Instructions to follow: Within the entries below, output exactly the lines between the line containing "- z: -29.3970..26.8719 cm" and the line containing "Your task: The", inclusive, and omit any picture.

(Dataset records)
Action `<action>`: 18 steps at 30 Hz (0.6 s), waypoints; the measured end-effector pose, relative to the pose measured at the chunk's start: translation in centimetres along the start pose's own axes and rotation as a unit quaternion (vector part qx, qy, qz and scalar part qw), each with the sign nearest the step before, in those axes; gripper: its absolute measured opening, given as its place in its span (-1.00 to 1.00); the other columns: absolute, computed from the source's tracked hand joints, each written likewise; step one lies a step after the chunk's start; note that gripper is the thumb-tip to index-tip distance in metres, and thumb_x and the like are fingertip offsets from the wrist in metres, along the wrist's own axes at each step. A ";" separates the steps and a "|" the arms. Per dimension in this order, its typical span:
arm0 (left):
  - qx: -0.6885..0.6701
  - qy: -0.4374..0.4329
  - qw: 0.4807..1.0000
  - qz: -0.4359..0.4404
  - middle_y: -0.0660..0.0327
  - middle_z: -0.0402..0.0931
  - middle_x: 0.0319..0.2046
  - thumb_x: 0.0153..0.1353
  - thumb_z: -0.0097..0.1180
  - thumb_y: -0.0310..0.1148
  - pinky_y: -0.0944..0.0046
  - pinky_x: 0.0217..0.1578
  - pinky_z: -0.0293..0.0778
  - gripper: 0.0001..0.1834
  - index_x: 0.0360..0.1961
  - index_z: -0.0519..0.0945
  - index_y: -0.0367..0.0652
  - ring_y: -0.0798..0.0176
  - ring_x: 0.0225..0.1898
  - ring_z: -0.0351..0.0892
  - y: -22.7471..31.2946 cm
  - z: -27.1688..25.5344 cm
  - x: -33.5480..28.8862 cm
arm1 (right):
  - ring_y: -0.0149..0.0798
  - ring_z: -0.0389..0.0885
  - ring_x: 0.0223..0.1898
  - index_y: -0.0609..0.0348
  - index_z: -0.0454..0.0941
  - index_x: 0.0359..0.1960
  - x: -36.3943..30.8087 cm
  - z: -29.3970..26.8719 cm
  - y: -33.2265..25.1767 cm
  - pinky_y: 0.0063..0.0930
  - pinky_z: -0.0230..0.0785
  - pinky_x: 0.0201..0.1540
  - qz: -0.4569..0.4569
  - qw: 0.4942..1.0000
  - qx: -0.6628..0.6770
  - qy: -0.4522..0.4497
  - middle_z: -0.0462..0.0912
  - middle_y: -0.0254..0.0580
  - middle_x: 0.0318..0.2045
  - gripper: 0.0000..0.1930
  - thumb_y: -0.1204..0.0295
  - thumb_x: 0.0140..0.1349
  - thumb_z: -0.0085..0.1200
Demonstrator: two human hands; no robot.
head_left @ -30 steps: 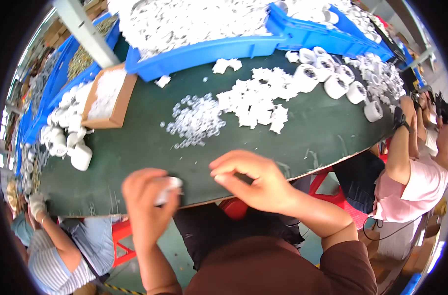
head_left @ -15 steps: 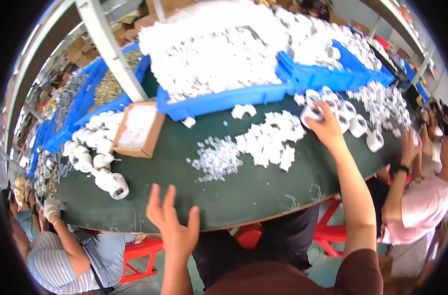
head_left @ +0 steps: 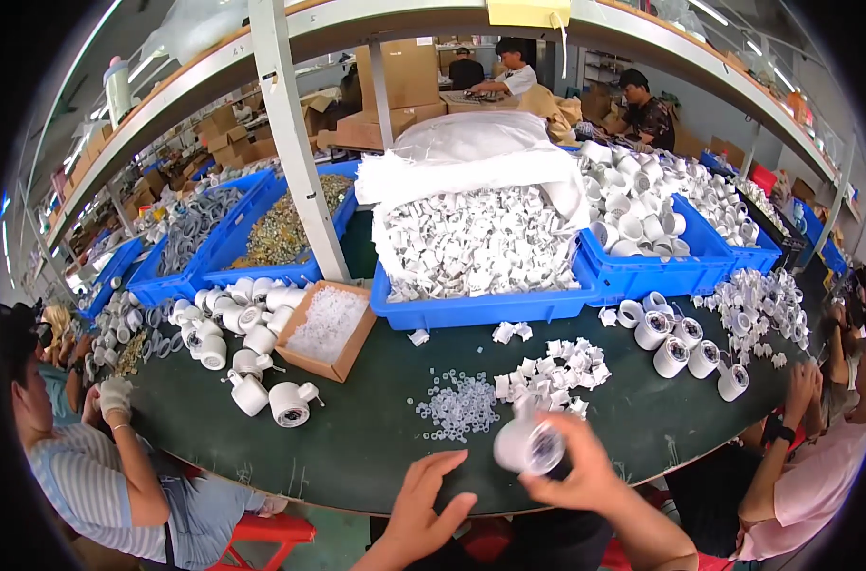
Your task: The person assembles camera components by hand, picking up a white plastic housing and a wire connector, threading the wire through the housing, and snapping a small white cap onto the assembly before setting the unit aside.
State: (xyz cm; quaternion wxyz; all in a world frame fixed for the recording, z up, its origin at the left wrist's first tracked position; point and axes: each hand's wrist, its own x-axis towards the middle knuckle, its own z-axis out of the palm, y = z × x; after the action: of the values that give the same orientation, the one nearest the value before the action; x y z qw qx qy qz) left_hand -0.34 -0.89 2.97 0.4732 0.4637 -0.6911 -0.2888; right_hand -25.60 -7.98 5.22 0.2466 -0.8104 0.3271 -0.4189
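Note:
My right hand (head_left: 585,476) grips a white cylindrical housing (head_left: 515,447) by its side, just above the near part of the green table. The housing's open end, with a round metallic and dark inside, faces my fingers; motion blurs it a little. My left hand (head_left: 423,509) is open beside it at the table's front edge, fingers stretched and nothing in them. Beyond the hands lie a pile of small translucent rings (head_left: 457,406) and a heap of white angular plastic pieces (head_left: 558,369). More white housings (head_left: 671,358) stand at the right.
A blue bin (head_left: 485,309) full of white pieces stands behind, with a bin of white cups (head_left: 632,224) to its right. A cardboard box (head_left: 333,366) holds small translucent parts. White housings with side spouts (head_left: 247,392) lie left. Co-workers sit at both sides; a metal post (head_left: 300,143) rises behind.
My right hand has brought a white housing from the right-hand group back toward the near middle. My left hand has come closer to it. The view has tilted up.

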 end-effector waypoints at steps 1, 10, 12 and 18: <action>-0.079 -0.017 0.996 -0.023 -0.05 0.39 0.20 0.26 0.21 -0.40 0.11 0.24 0.33 -0.41 0.31 0.39 -0.30 0.00 0.25 0.40 0.7 0.7 0.4 | 0.02 0.54 0.10 0.17 0.33 0.32 0.1 1.2 -1.1 -0.20 0.37 0.19 -0.029 0.996 -0.056 -0.071 0.50 0.04 0.18 -0.22 0.44 -0.01 0.36; 0.104 0.047 0.993 -0.007 -0.07 0.45 0.10 0.22 0.22 -0.40 0.02 0.13 0.37 -0.53 0.12 0.44 -0.33 -0.15 0.05 0.45 0.5 1.3 -1.0 | -0.34 0.50 0.07 0.16 0.28 0.38 -2.3 6.1 -1.0 -0.42 0.42 0.02 0.090 0.950 0.285 -0.089 0.51 -0.23 0.02 -0.31 0.55 0.22 0.31; 0.120 0.039 0.992 -0.012 -0.07 0.46 0.08 0.20 0.21 -0.40 0.01 0.11 0.37 -0.54 0.10 0.45 -0.32 -0.16 0.04 0.45 0.6 1.2 -0.5 | -0.52 0.42 -0.11 0.14 0.34 0.33 -2.1 5.7 -1.1 -0.60 0.33 -0.07 0.197 0.906 0.354 -0.123 0.53 -0.35 -0.04 -0.39 0.60 0.26 0.28; 0.141 0.033 0.989 0.010 -0.02 0.50 -0.05 0.13 0.19 -0.40 0.00 -0.05 0.41 -0.68 -0.09 0.51 -0.26 -0.15 -0.09 0.47 0.3 1.9 0.7 | -0.49 0.59 -0.20 0.28 0.59 -0.13 0.2 4.7 -3.3 -0.61 0.42 -0.20 0.231 0.888 0.395 -0.041 0.65 -0.25 -0.18 -0.89 0.63 0.34 0.16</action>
State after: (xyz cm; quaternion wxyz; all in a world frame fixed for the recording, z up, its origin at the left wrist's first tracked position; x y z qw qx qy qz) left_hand -2.31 -1.50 2.72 0.4288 0.5283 -0.7132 -0.1684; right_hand -20.50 -5.35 5.05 0.6489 -0.5642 0.3023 -0.4113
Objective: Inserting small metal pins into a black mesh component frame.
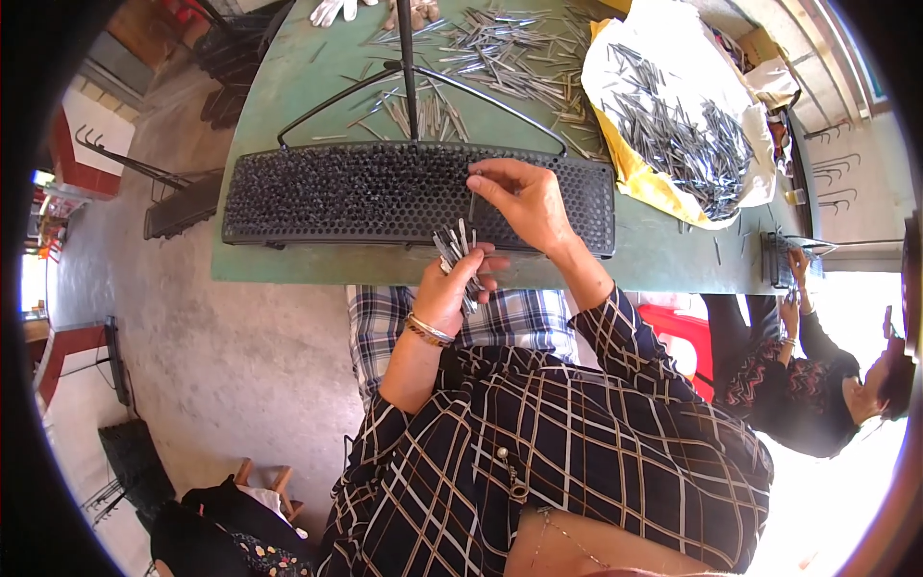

Exercise result:
  - z: -29.3970..26.8719 cm
  - y: -33.2265..25.1767 cm
  - pinky_y: 0.0063..0.0930
  - pinky_z: -0.0230..0.0785
  - pinky_x: 0.0201..0.1540
  - qz: -0.4569..0.4569
  - qw: 0.4942..1.0000
  - qx: -0.6628..0.6770
  - qy: -0.4522..0.4497
  - middle_z: -0.0462..0.0912
  - middle_y: -0.0254..0.0580
  - middle_x: 0.0318..0.2045
  - gripper: 0.0000..0.1930
  - thumb_y: -0.1204..0.0295
  - thumb_x: 0.0140..0.1349
  - thumb_z: -0.0085..0.1200
Demonstrator: two human hands; no robot.
head_left @ -30 steps: 
head_left @ -15 steps: 
head_left @ +0 steps: 
Your task: The person assembles camera components by hand, picking up a white plastic housing and a wire connector, threading the wire through the housing, and snapping a small white cap onto the assembly before setting the unit aside.

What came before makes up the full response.